La gioia delle incompiute di Rita Greco

copertina Greco

Dalla prefazione di Alfonso Guida

“Tenersi stretta la gioia / delle incompiute”, recita l’incipit di una poesia di Rita Greco. E questa incompiutezza dell’oggetto e del soggetto, delle cose e dell’essere, permea del suo illudente bagliore di soglia l’intera, rocciosa escursione di versi cantati in un rovescio di sé, all’esterno, guardando la morte, che si sconta vivendo, da un davanzale. L’incompiuto non è solo una presa d’atto dell’interminabile processo evolutivo e involutivo della res che resta nascosta come un’ombra, un animale tra siepe e tana, ma si intreccia anche a una nostalgia della potenza. Qui si procede a ritroso. Si vuole rasentare il guscio dell’uovo originario, la sua carica eversiva, la sua condensazione, sintesi del Tutto. L’io è un lume minuscolo che si allinea alle luci pulviscolari del circondario cosmico e antropico. Rita Greco scrive per stare luministicamente dentro le cose e sta dentro le cose aspettando la deflagrazione, lo scoppio del seme, la fioritura del germoglio. Su ogni sillaba aleggia un’aria di giardino dove a prevalere sono le aiuole delle “Composite”, una specie botanica impronta di compostezza e complessità, sorgente puntiforme che si estende in un ricorso dolente a ciò che già si possiede, a volte un tu indefinito e trascolorante, a volte la sera del canto solitario “nella culla dolce del chissà”. Tutto il paesaggio dell’incompiuto appare, minuzioso e raccolto, nello spazio di un lumen-limen, in una fiammella di preghiera, in un lirismo di stagioni dove tutto è e resta in gestazione.

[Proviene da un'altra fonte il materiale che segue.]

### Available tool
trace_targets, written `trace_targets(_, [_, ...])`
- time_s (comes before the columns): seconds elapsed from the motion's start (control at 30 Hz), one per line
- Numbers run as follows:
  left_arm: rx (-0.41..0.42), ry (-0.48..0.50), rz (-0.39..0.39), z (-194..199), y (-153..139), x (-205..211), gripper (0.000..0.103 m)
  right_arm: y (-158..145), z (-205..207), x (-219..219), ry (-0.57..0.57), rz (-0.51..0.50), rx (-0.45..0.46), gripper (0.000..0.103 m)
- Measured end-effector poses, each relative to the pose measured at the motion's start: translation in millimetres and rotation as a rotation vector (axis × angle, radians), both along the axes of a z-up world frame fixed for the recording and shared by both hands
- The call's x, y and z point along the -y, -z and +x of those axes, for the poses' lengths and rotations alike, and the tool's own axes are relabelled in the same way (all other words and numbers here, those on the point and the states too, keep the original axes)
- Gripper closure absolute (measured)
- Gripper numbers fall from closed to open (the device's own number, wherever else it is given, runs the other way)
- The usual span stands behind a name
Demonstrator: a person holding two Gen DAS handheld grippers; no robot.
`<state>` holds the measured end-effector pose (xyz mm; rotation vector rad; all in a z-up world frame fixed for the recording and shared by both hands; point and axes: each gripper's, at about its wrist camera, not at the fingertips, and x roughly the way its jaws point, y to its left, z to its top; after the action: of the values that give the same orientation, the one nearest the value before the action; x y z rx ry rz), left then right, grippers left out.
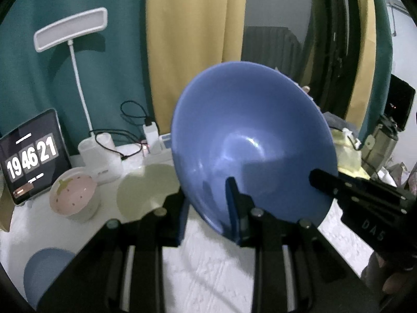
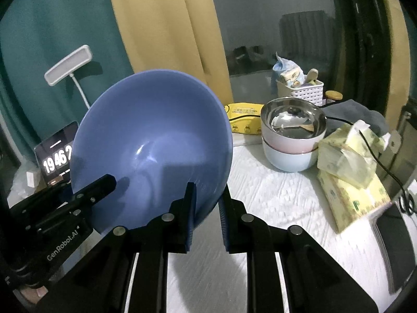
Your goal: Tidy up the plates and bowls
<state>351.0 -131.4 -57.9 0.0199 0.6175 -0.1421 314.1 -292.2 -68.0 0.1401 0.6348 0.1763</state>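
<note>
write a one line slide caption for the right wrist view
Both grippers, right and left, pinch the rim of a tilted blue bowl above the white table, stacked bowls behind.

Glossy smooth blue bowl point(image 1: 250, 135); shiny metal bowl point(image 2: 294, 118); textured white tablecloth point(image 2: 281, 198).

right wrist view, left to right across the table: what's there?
Clock tablet → blue bowl, held tilted by both grippers → yellow pack → stacked bowls → tissue packs.
</note>
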Motion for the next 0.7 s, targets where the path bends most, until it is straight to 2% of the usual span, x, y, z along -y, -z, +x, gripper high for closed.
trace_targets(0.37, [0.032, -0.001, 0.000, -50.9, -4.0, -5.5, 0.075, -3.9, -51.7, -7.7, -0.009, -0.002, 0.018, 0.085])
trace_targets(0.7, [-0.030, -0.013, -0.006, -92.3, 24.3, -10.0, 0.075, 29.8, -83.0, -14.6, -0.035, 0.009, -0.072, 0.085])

Da La gioia delle incompiute di Rita Greco (Giuliano Ladolfi Editore 2021)

La tua mano
era una nuvola carica di pioggia.
L’ho sfiorata appena,
si sono alzate in volo
tutte le mie solitudini.

Che nome porti ora, padre,
quale sguardo indossi
per sapere chi siamo
in quale sogno decanta
il tuo silenzio?

Il cielo stesso ora
è un sogno azzurro
pieno di ali.

*
Le cose sono fragili e si rompono
basta un solo sguardo leggermente acuminato
o un silenzio dove andava incastonata una parola
basta una sola indifferenza
l’attimo nero d’indifferenza
– che tu ci sia o no è uguale –.

Le cose sono fragili e si rompono
se anziché vedere il tuo viso
vedo le tue spalle
spalle spallucce ballerine
– scusami ho da far con le galline
che me ne importa di te? –

Le cose sono fragili e si rompono
e per non romperle occorre molta cura
una cura senza sforzo, s’intende,
carezza limpida fluente
naturale conseguenza di questo nostro esistere
da quando scoccò il miracolo di vedersi.

*
Bisogna aspettare
allenare la pazienza
abitare la faticosa sedia della pausa
dignitosamente immobili
superstiti indecisi se vivere
sia ancora un miracolo
o una punizione.
Come un giocattolo rotto
mi assedia il tempo perduto
e non mi rimedia quello che resta

le facce sgargianti delle possibilità
attorno alle mie mani incapaci.

*
Vengo a dirti
la gratitudine
delle mie lacrime

il sole innalza
inni d’oro
alla solitudine

da così lontano tu
mi vedi

scrivi per me l’immensa
lettera che non ho mai ricevuto

mi scomponi e ricomponi
amata.

Il cuore batte a capofitto.

Nido della tua voce tersa
dalle finestre aperte

col vento
entra il silenzio.

Ci starò una vita
sulle tue parole
e non finiranno mai.

Rita Greco è nata e vive a Mesagne (Br). Nel 2007 ha pubblicato la raccolta di poesie Perché ho sempre addosso un cielo (Il Filo Edizioni). Diplomata attrice professionista, conduce laboratori di teatro-poesia per bambini. È vicepresidente dell’associazione culturale “Solidea 1 Utopia”. Suoi testi sono stati pubblicati su vari siti e blog, tra cui “Rai Poesia”, “Versante Ripido”, “Poesia del nostro tempo”, “Transiti Poetici”, “Poeti Oggi”, “Bibbia d’Asfalto”.